Пожилой господин выпрямился в кресле и спокойно уставился на теребившего свои знаменитые рыжие бакенбарды Жюля.
— Возьмите рюмку, — сказал он отрывисто, не то сердито, не то добродушно-снисходительно, — налейте в нее поровну мараскина и мятного ликера. Не взбалтывайте, не трясите. Принесите мне. Да скажите, пожалуйста, буфетчику…
— Буфетчику, сэр…
— Скажите, пожалуйста, буфетчику, чтобы записал рецепт, поскольку я, вероятно, буду требовать «Ангельский поцелуй» каждый вечер, пока продлится такая погода.
— Я пришлю вам этот напиток, сэр, — сухо проговорил Жюль.
То была его прощальная стрела, означавшая, что он не похож на других лакеев и что всякий, кто обращался с ним непочтительно, поступал так на свой страх и риск.
Несколько минут спустя, пока приезжий господин пробовал полученный напиток, Жюль совещался с мисс Спенсер, управлявшей «Великим Вавилоном». Ее контора занимала довольно большую комнату с двумя раздвижными стеклянными стенами, выходившими в холл и в курительную. Но в ней осуществлялась лишь незначительная часть работы по управлению огромным отелем: она была, главным образом, местом обитания мисс Спенсер, особы столь же знаменитой и столь же важной, как и сам Жюль.

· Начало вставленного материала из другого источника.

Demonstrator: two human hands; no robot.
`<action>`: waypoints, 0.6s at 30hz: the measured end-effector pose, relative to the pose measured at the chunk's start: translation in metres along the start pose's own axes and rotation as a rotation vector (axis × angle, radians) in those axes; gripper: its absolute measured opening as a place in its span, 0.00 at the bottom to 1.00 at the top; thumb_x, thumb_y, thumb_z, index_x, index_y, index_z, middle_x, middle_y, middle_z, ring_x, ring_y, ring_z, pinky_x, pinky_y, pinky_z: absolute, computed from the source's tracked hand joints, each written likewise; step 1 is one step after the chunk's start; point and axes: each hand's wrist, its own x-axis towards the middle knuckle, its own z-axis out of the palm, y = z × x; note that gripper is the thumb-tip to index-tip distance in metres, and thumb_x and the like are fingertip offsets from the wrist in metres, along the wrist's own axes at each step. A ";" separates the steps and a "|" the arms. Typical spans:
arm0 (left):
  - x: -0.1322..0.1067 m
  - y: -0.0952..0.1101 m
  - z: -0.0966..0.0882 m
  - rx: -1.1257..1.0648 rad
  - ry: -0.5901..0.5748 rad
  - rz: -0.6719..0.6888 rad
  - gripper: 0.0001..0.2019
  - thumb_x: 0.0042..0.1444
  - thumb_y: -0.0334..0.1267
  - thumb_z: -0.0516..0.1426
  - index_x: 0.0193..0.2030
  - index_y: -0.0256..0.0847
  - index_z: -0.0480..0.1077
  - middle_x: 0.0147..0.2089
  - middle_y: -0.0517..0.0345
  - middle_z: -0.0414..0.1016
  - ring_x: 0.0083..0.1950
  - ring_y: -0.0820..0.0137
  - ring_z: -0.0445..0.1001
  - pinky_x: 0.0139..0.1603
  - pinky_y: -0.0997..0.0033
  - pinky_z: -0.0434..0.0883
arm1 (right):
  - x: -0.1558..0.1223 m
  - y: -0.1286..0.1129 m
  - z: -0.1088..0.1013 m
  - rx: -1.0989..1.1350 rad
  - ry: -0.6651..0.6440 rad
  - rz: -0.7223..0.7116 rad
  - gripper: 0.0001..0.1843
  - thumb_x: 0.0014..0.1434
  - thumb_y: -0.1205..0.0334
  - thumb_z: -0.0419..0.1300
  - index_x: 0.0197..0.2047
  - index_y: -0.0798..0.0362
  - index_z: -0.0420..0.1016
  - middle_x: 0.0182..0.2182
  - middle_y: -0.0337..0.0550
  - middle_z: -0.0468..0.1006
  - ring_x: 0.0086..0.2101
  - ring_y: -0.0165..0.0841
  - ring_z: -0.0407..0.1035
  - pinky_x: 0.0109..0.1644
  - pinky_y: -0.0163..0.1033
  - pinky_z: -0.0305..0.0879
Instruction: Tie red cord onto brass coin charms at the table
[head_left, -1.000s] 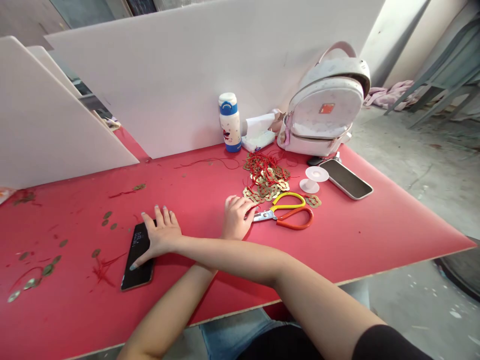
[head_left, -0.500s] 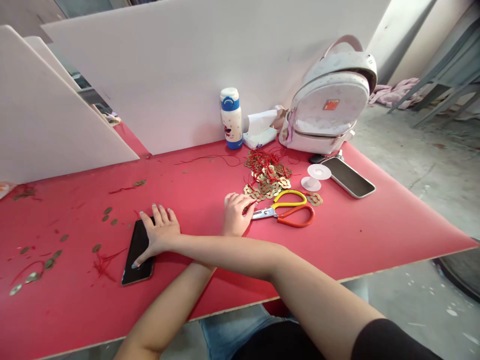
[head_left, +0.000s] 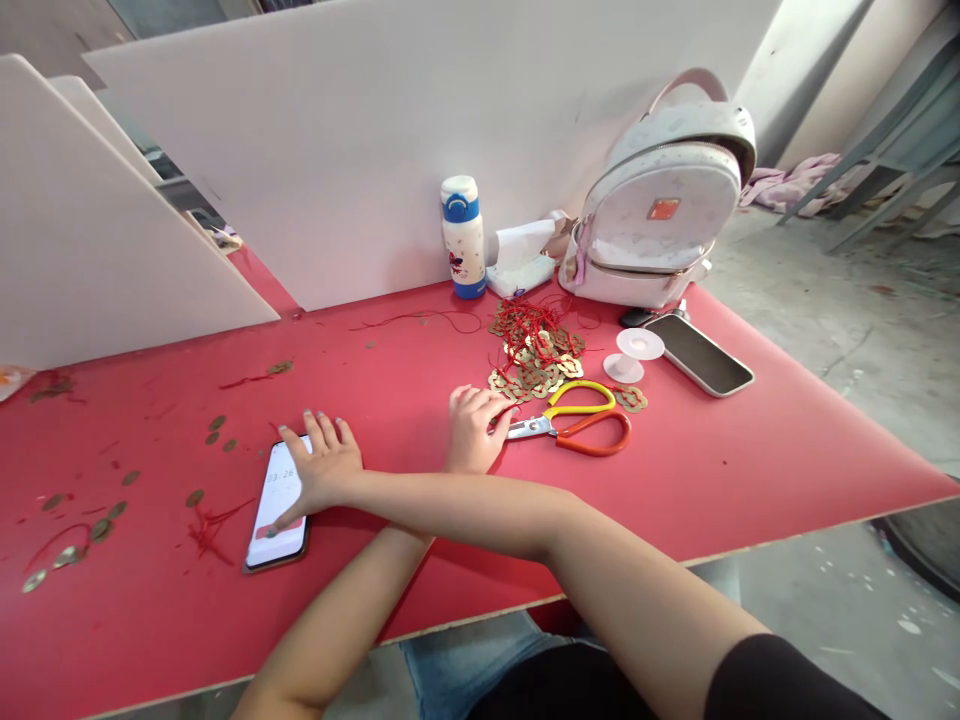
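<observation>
My splayed right grip (head_left: 326, 472) lies over the lit phone (head_left: 280, 490), whose length slants toward the frame's lower left; my left grip (head_left: 476, 432) curls by the scissors (head_left: 534, 427), hold unclear

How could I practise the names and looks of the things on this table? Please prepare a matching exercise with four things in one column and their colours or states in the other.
Column one:
1. Phone under the right hand
2. Scissors
3. Second phone, near the pale spool
4. Bottle

Column two:
A. partly yellow, partly orange-red
B. white and blue
C. lit up
D. dark, not lit up

Right pairs: 1-C, 2-A, 3-D, 4-B.
</observation>
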 end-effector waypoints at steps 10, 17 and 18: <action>-0.002 0.003 -0.001 0.074 -0.028 0.092 0.07 0.61 0.31 0.56 0.36 0.44 0.75 0.37 0.57 0.79 0.42 0.64 0.73 0.61 0.52 0.60 | 0.004 0.005 -0.012 0.303 0.099 0.108 0.46 0.62 0.47 0.58 0.73 0.57 0.40 0.71 0.52 0.47 0.70 0.40 0.40 0.72 0.48 0.40; -0.002 0.006 -0.002 0.104 -0.055 0.106 0.08 0.62 0.32 0.55 0.37 0.45 0.76 0.37 0.56 0.79 0.43 0.64 0.73 0.62 0.50 0.59 | 0.005 0.008 -0.013 0.249 0.093 0.065 0.45 0.60 0.56 0.62 0.71 0.61 0.44 0.70 0.54 0.51 0.69 0.40 0.44 0.72 0.46 0.42; -0.002 0.006 -0.002 0.106 -0.053 0.108 0.08 0.62 0.32 0.55 0.37 0.45 0.76 0.37 0.56 0.80 0.43 0.64 0.73 0.61 0.50 0.59 | 0.004 0.008 -0.013 0.245 0.078 0.061 0.49 0.57 0.55 0.65 0.72 0.60 0.43 0.71 0.55 0.49 0.69 0.41 0.42 0.72 0.47 0.41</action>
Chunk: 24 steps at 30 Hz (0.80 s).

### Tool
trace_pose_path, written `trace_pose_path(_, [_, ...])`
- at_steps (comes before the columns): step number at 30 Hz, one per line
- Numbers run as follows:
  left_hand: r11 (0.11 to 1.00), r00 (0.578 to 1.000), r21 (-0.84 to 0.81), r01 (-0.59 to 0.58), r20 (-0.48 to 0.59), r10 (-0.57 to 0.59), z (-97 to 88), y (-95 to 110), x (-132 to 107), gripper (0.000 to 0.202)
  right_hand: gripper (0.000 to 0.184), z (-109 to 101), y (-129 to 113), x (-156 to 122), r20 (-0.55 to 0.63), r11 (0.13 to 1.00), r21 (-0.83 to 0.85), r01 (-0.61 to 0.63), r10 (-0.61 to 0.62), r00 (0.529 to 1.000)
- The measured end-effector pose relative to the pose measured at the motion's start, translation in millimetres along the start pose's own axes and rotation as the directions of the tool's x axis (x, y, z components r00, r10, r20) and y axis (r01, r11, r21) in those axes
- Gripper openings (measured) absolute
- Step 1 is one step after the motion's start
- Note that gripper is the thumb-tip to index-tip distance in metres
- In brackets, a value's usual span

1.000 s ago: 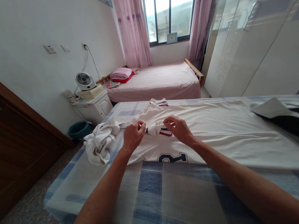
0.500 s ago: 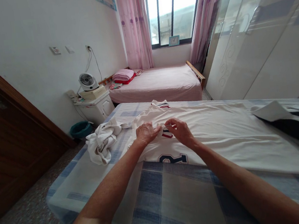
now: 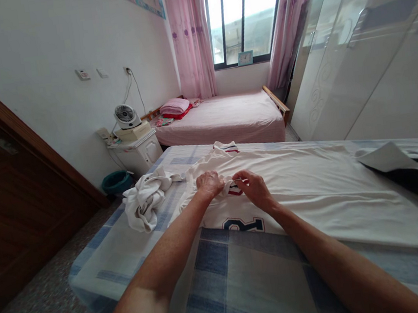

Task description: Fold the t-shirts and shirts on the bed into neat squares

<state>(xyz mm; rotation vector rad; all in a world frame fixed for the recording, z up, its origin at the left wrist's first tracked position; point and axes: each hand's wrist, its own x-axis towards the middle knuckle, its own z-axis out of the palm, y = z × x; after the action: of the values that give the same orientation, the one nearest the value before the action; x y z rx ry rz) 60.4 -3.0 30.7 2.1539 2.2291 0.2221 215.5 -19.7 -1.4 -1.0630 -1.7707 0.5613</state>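
Observation:
A white shirt (image 3: pixel 313 184) with a dark blue letter and red trim lies spread across the bed with the blue checked sheet (image 3: pixel 244 280). My left hand (image 3: pixel 209 183) and my right hand (image 3: pixel 252 187) meet near its left end. Both are closed, pinching a folded part of the shirt with red and blue trim between them. A crumpled white garment (image 3: pixel 143 198) lies at the bed's left edge, just left of my left hand.
A black and white garment (image 3: pixel 415 175) lies at the bed's right. Beyond are a pink bed (image 3: pixel 227 118), a white nightstand (image 3: pixel 137 153) with a small fan (image 3: pixel 126 116), a green bin (image 3: pixel 117 181), a wooden door (image 3: pixel 7 203) left and a white wardrobe (image 3: pixel 364 49) right.
My hands have drawn closer together on the shirt's trimmed fold, the left moving right. The view has shifted slightly.

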Motion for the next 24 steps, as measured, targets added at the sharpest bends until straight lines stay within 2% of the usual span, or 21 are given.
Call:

В большинстве современных гостиниц управлением занимаются клерки-мужчины, но «Великий Вавилон» жил по своим правилам. Мисс Спенсер заседала в конторе отеля, казалось, с тех пор, как он впервые вознес к небесам свои массивные трубы, и оставалась на бессменном посту, невзирая ни на какие причуды прочих гостиниц. Всегда безукоризненно одетая в простое, но изящное черное шелковое платье с маленькой бриллиантовой брошкой у ворота и с белоснежными манжетами, белокурая, с завивкой, она и теперь выглядела совершенно так же, как неопределенное количество лет назад. Что касается ее возраста, то никто его не знал, кроме нее самой да еще, быть может, одного человека, — и никто о нем не думал. Ее фигура привлекала внимание безукоризненностью форм, а сама она отличалась гибкостью и грациозностью юной девушки — словом, мисс Спенсер была весьма полезным украшением, которым по праву мог бы гордиться любой отель. В знании путеводителя, всех железнодорожных и пароходных направлений, а также театральных и концертных афиш она не имела себе равных, а между тем эта удивительная женщина никогда не путешествовала, никогда не бывала ни в театрах, ни на концертах и, казалось, проводила всю жизнь в своей служебной норе, сообщая нужные сведения посетителям, телефонируя то в одно, то в другое отделение или, как вот теперь, разговаривая по душам с кем-нибудь из товарищей-сослуживцев.